Ok so yesterday was not a great day. Had doubts about my poker game. Was ready to throw it all in the trash, get a job and die from boredom. My brother ( roommate ) said well then do it. Stepping back I thought he was all ways my biggest supporter, what mind trick was he playing here, ” these are not the droids we are looking for..” style. Then we start the real conversation. He asks What 2+2=? and I’m like well in most mathematical states its 4 but its all in the equation and what form of math and how you write it out. After noticing the stare of ” are you done”. I stopped and said Ok what am I missing. The whole question he said. At this point I’m lost. He says you have 2 major issues and you need to fix them and fix them fast because life is right out there.
Your issues are mainly 2 things:
1: you hate to lose. You don’t know how to lose gracefully, and then learn from it. In my head I say well I lost my girlfriend, my dog, my home. I lost jobs, a wife, ECT. Yes but I never learned to lose, then understand, and then move on. I lose, dwell and finally one day I look up. life has changed and I have no idea how I got here.

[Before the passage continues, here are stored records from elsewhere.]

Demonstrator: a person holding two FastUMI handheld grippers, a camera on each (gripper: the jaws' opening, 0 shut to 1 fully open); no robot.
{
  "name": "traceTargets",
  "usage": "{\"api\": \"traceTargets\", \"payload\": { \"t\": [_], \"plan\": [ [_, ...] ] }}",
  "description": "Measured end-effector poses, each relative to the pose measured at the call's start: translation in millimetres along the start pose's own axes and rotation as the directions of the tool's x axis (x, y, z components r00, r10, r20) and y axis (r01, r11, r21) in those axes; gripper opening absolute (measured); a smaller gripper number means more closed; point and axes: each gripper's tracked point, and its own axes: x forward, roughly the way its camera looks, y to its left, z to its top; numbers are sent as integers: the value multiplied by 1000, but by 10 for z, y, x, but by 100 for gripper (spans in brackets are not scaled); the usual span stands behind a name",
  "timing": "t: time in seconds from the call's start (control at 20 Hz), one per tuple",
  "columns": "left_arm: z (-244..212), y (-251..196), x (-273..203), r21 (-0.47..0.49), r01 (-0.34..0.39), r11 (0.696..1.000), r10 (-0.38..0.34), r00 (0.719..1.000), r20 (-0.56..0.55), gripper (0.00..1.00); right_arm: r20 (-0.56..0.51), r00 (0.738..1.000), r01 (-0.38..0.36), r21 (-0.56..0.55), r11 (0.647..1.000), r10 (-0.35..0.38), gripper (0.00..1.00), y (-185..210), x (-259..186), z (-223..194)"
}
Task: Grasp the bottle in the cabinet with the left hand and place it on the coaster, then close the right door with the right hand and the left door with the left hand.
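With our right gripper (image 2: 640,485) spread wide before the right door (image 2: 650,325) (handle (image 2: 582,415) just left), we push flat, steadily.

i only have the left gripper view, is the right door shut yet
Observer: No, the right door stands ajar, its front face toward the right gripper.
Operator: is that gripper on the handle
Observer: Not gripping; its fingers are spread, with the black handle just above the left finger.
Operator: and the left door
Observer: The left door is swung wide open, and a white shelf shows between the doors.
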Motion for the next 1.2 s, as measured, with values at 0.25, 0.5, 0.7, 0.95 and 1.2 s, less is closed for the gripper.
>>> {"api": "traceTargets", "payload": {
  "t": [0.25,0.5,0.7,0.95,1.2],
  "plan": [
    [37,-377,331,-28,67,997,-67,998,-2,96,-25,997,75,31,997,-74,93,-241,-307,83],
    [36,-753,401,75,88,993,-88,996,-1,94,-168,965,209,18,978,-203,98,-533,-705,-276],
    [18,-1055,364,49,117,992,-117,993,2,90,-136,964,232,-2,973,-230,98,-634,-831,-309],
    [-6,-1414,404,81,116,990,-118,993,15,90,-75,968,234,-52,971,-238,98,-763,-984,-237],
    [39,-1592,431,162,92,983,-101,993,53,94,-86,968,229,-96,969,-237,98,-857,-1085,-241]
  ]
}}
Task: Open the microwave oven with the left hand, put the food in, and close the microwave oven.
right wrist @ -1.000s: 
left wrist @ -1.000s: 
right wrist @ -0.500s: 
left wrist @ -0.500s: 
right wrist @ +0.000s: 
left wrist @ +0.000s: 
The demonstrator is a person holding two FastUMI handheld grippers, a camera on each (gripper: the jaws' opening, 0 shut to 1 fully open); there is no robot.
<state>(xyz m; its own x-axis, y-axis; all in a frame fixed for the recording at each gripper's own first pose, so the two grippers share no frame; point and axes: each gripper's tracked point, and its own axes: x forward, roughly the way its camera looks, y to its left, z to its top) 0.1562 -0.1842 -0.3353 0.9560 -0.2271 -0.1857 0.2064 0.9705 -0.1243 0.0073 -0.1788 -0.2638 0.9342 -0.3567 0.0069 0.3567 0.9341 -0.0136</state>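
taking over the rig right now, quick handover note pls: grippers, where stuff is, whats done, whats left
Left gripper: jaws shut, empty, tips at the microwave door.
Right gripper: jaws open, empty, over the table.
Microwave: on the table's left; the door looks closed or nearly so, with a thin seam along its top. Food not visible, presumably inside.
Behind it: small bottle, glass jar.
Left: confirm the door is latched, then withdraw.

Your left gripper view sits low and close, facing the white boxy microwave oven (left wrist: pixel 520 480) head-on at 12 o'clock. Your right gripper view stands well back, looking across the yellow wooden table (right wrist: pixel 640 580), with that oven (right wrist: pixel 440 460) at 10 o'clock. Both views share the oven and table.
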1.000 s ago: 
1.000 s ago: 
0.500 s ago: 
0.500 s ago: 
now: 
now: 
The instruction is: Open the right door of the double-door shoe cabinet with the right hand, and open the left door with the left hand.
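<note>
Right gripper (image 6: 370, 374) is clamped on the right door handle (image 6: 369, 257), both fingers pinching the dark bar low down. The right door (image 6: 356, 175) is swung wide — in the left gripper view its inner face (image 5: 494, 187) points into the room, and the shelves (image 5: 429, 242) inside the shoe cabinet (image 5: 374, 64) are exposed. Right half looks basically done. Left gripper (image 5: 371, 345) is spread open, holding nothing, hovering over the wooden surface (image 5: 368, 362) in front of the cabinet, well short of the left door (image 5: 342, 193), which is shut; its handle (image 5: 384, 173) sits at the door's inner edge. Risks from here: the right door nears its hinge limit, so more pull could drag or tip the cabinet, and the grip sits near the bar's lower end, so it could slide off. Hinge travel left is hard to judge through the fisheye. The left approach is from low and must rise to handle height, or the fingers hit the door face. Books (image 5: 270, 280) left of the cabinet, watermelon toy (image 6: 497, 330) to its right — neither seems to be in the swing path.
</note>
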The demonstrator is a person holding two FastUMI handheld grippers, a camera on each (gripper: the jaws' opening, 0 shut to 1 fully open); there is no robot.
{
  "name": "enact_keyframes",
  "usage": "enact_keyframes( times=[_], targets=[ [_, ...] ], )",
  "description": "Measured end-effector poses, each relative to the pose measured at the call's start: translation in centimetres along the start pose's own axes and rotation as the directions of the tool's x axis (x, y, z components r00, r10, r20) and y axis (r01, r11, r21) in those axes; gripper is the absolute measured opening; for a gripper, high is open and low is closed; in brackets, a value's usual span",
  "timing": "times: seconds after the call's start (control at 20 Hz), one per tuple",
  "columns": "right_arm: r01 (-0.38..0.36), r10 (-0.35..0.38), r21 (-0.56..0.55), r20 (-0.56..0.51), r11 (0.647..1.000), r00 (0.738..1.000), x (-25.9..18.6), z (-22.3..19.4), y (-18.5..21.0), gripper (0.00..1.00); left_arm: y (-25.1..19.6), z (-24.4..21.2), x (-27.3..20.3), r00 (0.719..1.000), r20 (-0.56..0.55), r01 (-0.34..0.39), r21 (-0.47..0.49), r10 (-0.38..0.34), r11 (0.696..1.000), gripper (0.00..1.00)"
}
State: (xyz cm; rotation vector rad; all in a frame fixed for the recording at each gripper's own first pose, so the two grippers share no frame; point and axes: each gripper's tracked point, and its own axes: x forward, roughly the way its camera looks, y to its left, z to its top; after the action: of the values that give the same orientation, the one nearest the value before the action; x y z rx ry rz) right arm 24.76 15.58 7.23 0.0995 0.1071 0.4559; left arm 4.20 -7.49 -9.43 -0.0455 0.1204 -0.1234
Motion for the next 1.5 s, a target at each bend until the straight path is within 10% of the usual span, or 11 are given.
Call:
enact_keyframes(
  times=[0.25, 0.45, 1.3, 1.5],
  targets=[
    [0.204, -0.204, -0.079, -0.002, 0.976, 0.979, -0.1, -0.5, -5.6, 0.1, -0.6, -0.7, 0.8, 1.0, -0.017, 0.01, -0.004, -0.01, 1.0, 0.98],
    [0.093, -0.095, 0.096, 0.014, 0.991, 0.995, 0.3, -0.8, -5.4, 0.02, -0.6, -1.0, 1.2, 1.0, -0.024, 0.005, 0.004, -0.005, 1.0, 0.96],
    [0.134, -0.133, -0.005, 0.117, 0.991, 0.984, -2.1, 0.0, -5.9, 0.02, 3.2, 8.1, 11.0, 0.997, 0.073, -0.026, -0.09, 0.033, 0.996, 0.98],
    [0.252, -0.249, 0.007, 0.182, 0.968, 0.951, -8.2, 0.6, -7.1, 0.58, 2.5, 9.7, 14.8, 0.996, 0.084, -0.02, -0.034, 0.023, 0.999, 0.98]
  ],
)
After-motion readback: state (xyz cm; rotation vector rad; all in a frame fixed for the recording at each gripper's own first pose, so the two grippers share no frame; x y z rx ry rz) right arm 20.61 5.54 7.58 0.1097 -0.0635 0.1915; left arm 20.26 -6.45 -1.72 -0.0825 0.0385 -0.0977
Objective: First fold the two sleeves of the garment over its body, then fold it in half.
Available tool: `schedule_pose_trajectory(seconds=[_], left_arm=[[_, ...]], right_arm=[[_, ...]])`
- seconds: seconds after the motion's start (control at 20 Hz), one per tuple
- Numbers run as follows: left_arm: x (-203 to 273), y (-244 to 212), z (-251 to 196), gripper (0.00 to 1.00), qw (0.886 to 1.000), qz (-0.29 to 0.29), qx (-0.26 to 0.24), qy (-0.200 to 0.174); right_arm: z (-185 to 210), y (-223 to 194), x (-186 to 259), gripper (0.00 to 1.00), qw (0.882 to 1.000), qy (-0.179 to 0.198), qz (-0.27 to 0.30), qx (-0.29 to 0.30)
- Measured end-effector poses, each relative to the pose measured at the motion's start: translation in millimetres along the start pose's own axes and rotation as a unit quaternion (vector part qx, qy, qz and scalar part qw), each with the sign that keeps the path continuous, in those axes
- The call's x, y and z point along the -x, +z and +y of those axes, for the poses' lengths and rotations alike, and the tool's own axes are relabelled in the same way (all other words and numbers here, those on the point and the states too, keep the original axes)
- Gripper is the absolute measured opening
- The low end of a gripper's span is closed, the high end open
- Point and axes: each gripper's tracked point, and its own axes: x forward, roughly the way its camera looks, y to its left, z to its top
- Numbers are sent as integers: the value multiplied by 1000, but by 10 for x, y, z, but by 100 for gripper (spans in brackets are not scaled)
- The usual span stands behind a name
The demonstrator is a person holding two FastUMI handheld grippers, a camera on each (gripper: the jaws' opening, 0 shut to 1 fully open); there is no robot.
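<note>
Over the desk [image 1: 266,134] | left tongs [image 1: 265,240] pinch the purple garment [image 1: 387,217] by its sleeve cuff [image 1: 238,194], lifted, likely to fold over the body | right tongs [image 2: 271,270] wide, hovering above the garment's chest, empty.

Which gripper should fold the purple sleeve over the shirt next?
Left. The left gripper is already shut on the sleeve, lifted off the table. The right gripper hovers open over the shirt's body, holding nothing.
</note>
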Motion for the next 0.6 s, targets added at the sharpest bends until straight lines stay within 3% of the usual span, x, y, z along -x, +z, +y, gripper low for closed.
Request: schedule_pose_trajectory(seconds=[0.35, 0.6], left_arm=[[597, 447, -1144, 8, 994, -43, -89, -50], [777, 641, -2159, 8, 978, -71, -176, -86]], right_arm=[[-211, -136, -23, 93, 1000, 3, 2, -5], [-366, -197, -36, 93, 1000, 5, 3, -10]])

2: And worst of all you have answers before you know the Equation. You don’t try to do the work you just jump to an answer that fits and run with it.
The last one even as I sit here and write this out I see it more and more. There is a process and in some cases people use past experiences to foretell the answer. This is wrong. As I type this out my mind is now flooding with things and how it has effected every relationship I have ever had.
I asked my former Girlfriend one night as she is laying hands on my knee to help reduce the pain. Would you rather be loved or wanted? I asked because earlier that day I saw and article about how women want to be wanted more than loved.
Her answer and the answers of most of my women friends shocked me. Yes I’m a male so keep your sexist jokes to your self. This is not the time for that. Most said wanted. yes they wanted to be wanted more than loved.
I woke early to get some sun on my face. The days are getting shorter, so I thought I should try to get some in. the words of last night ringing in my head how I had 2 major issues and so I revisited this question I just posed a few lines back. I found this article its not all of it but its a chunk and the author’s book was also added for your own reading.
Dr. Eisendrath says: “Wanting to be wanted is about finding our power in an image rather than a in our own actions.” It’s inextricably linked to male gaze: we do not see ourselves, or other women, as we are — we see ourselves through lens of men’s desires and expectations.
Wanting to be wanted isn’t a defining characteristic of womanhood as Lacan, a famous and infamously sexist psychotherapist posited – it’s just what happens to women in a world where we have never been allowed to be powerful. We are not expected to want pleasure — we are expected to be pleasing. That’s how we get our likes, that’s how we’re “favorited” when we’re offline. Then we go like hungry ghosts to Facebook to collect more, especially if we’re not getting enough from the people who are supposed to love us.
We sacrifice so much in order to be liked — to be good girlfriends, good wives, good mothers and friends. We do this so often it becomes normative, even though it’s a pathology. Then we are angry, resentful, out of touch with our bodies, dead inside. Our libido can wither away after years of not feeding it what it truly desires.
- Reading books like Ms. Young-Eisendrath’s and the seminal “What Do Women Want: Adventures in the Science of Female Desire” by Daniel Bergner can offer a fresh start and intellectual immersion in your relationship to your desire.
So how does this work with my 2 issues. It in a way answers both. I, like most men thought woman wanted to be love and that was enough. NOOOOOOOPPPPEEE ( Lana for Archer Reference ). So instead of doing the equation out I just inserted the answer. Time after time after time. You get the point. So here we are. Life is right out there inches away. The 6 inches in front of your face that’s life. So at this point I have really only 2 choices
1: do nothing and have the results be the same. What’s the Definition of insanity, ” ‘Insanity: doing the same thing over and over again and expecting different results.’ – Albert Einstein”
2: Change. Take each hand, relationship, person, situation, as an independent equation. Factor in the variables and come to the conclusion doing the work not inserting the answer.
This I can start today and will I fall into old habits? sometimes but to try and to fail is to live. We fall to learn to get back up. Can I make a living playing poker? We will soon see. In my head I have to think yes. For the man that says he can and the man that says he cant are both most times right. Be your own self-fulfilling prophecy. I use to have an issues with pocket Queen’s. Always lost. Talked to my poker coach, also friends looking for answers. After being told 30 to 50 times its psychosomatic. One day I just said ya your right. “Learned it all on your own did ya?” Some times you can say something 100 times till some one hears it.
What did I learn. Live in an equation. It have variables, and factors. Inserting an answer does not work. Its the journey not the destination that matters. The answers are always right when you make them its later that all the information is available. Do the work don’t insert answer.